A transversal, exploratory voyage into the relationship between art and technology, through research and the production of art. This journey has demonstrated and still testifies the complexity and wealth of our ever-changing universe in which creative experimentation has to measure itself constantly against technological and scientific innovation.
Visual artists, but also musicians, performers and theatrical companies over the past years have all delved deep into the realms of contemporary digital technology.
The focus of this year’s edition of Digital Art is the relation between music, space and the capacity of the spectator to interact with the art work. It is precisely this dynamic interaction between the spectator and the art work which gives life to a new soundscape, creating contemporaneously a more intimate and shared ambience.
The works presented in this latest edition of Digital Life go well beyond the known horizons of research into sound considered as one the expressive languages of digital art. Indeed, now we have complex machines which reinvent the very concept of the “musical instrument”, transforming not only its formal appearance, but revolutionising the historical and functional role of the same to generate a forceful, elemental sound experience.
This interaction does not merely involve modifying the sound environment in real time; it consists in generating a series of dynamic relations between the exhibition space, the spectator, and the sound to create a dream-like and suggestive atmosphere.

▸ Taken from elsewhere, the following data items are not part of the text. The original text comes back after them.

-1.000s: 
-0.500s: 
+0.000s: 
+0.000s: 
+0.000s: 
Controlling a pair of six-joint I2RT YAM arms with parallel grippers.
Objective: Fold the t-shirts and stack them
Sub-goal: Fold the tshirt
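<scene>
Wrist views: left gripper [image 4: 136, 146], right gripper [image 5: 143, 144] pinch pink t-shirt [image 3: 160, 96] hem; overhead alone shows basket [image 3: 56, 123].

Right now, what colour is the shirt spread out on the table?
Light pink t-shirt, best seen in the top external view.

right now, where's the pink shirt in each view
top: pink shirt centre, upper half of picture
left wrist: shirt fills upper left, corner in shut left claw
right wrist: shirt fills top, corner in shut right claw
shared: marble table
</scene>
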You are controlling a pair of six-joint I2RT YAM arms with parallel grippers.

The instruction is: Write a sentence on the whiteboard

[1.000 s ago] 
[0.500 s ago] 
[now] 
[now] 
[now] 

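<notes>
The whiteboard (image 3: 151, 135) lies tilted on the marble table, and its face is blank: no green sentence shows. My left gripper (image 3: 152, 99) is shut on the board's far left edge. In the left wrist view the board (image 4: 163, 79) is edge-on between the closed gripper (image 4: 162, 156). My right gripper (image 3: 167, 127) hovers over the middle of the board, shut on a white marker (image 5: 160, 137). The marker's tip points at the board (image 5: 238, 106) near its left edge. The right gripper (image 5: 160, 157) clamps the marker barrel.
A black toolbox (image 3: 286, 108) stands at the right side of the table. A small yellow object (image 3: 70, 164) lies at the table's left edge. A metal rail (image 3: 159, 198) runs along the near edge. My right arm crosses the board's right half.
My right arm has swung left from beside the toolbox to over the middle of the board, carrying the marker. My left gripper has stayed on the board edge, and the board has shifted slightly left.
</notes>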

It is interesting to note how the primary requisite of sound artists who utilise an “invisible medium” in their creative process, is to transform the sound experience into images, or even into objects, sculptures or installations.
This process is not the direct result of some arithmetical equation to transform the invisible into something visible; it is the product of a more profound inquiry aimed at placing the spectator and the art work at the centre of a sound environment in transformation.
Concrete objects -often made from simple materials such as metal, wood or other primary elements like water and light- are transformed through the intervention of special software into complex, interactive musical instruments, capable of producing harmonic or discordant sounds.
A Concerto for machines in which presence of the spectator is required, not only as a spectator and beneficiary, but as the actor or better still, the musician to play these hybrid, innovative instruments.
And so, once again digital art manifests its multisensory potential; a trend which moves towards the universal artwork experience postulated by Wagner but also a playful and experimental interpretation of Russolo’s Futurist research. Indeed, his “Intonarumori”, can be considered the true precursor of the works now on show, and which are brought to life through improvisation and performance.